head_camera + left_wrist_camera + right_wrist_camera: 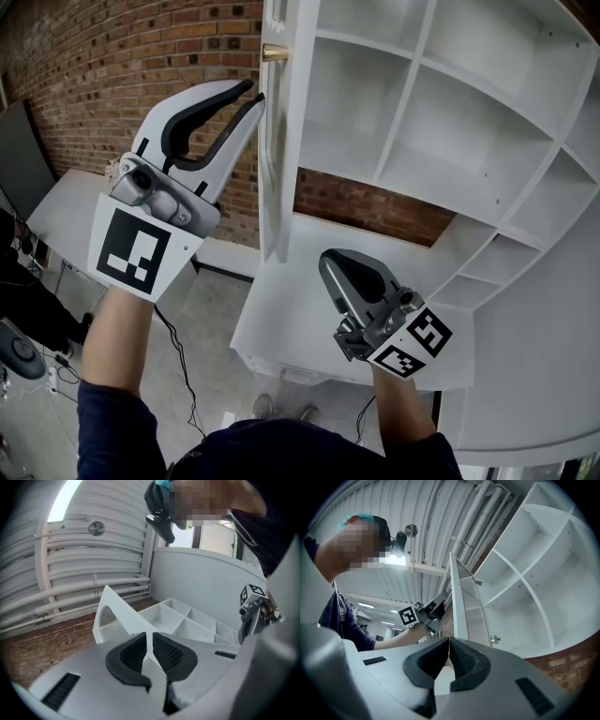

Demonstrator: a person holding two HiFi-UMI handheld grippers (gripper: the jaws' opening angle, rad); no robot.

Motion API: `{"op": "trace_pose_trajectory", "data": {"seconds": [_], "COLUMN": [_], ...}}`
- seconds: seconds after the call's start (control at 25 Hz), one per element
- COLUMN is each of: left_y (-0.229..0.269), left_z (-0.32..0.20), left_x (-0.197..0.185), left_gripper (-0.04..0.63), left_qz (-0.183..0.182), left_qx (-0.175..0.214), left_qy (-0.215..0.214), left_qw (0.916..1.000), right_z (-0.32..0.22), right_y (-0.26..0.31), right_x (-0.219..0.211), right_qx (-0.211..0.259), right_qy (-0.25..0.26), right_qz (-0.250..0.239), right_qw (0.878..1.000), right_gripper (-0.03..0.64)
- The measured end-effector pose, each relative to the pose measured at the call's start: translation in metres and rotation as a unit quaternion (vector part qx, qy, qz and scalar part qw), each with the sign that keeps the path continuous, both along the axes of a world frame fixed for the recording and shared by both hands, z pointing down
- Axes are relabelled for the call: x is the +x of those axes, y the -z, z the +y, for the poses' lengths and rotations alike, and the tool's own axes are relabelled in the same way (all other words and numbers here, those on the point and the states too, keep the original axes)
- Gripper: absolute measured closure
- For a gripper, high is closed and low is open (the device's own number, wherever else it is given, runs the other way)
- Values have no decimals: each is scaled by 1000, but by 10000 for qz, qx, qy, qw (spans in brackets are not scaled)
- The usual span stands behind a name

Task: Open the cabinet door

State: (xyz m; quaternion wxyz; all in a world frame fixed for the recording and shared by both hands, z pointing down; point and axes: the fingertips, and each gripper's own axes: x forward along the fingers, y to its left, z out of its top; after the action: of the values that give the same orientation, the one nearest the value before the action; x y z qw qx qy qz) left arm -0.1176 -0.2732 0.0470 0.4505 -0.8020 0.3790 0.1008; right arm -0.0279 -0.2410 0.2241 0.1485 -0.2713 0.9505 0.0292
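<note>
Status: door (272, 187) is already swung out. In the head view it stands edge-on at 12 o'clock, roughly square to the cabinet front. The shelves (441, 122) behind it are fully exposed and bare. Judged: the opening is essentially done. What is left, at most, is a wider swing and taking the tool away.

Left gripper (255, 92): at 10 o'clock in the head view, angled upward, tips just beside the door's near edge and below the brass knob (275, 52). Jaws are a narrow slit apart. A white ribbed strip shows in the slit in its own view, and I cannot tell whether that is door panel or part of the tool. No pinch on the door is seen.

Right gripper (328, 258): at 5 o'clock from the door's foot, over the white counter (272, 328). Jaws are pressed together with nothing between them.

View differences:
1. The head view alone shows the knob and both tools against the door.
2. The right gripper view alone shows the door's inner face, its ribbed panel and 2 hinges (493, 639).
3. The left gripper view shows the outer face, with the shelves at 3 o'clock of it.
</note>
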Motion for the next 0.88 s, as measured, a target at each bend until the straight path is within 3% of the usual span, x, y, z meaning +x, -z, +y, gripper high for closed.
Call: {"op": "trace_pose_trajectory", "data": {"seconds": [0.48, 0.64, 0.88], "left_y": [-80, -102, -137], "left_z": [15, 17, 21], "left_x": [7, 7, 14], "left_gripper": [588, 588, 588], "left_qz": [318, 529, 824], "left_qx": [-997, -1332, -1963], "left_qy": [-263, -499, -867], "left_qw": [9942, 9884, 9732], "right_z": [14, 16, 17], "right_y": [-2, -4, -7], "right_x": [14, 15, 20], "right_qx": [-12, -25, -81], "right_qy": [-89, -135, -203], "right_qz": [42, 63, 41], "right_qw": [10000, 9999, 9998], "right_gripper": [591, 591, 591]}}
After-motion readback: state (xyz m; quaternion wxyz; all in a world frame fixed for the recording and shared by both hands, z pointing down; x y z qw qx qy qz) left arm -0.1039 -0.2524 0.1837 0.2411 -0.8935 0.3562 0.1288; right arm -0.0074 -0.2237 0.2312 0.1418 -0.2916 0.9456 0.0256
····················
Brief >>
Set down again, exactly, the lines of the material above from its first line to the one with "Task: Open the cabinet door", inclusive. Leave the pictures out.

Answer for this exercise >>
head_camera + left_wrist_camera + right_wrist_camera: 

Demonstrator: a person holding two HiFi-UMI handheld grippers (gripper: the jaws' opening angle, rad); no robot.

Motion API: `{"op": "trace_pose_trajectory", "data": {"seconds": [_], "COLUMN": [_], ...}}`
- seconds: seconds after the call's start (control at 25 Hz), one per element
- COLUMN is each of: left_y (-0.229..0.269), left_z (-0.32..0.20), left_x (-0.197..0.185), left_gripper (-0.04..0.63), left_qz (-0.183..0.182), left_qx (-0.175..0.214), left_qy (-0.215..0.214), left_qw (0.916..1.000), right_z (-0.32..0.22), right_y (-0.26..0.31), right_x (-0.219..0.211), right_qx (-0.211..0.259), right_qy (-0.25..0.26), right_qz (-0.250..0.239), right_qw (0.878..1.000), right_gripper (-0.03..0.64)
- The measured end-effector pose, each relative to the pose measured at the call's start: translation in metres and rotation as a unit quaternion (vector part qx, qy, qz and scalar part qw), each with the sign that keeps the path continuous, both along the axes of a world frame fixed for the recording and shared by both hands, z pointing down
- Axes are relabelled for the call: x is the +x of those axes, y the -z, z the +y, for the poses' lengths and rotations alike, and the tool's own axes are relabelled in the same way (all other words and numbers here, those on the point and the states too, keep the original axes)
- Gripper: absolute measured closure
- For a gripper, high is closed and low is open (the device's own number, wherever else it is given, runs the other way)
- Values have no decimals: each is scaled by 1000, but by 10000 for qz, qx, qy, qw (spans in brackets are not scaled)
- The usual span stands behind a name

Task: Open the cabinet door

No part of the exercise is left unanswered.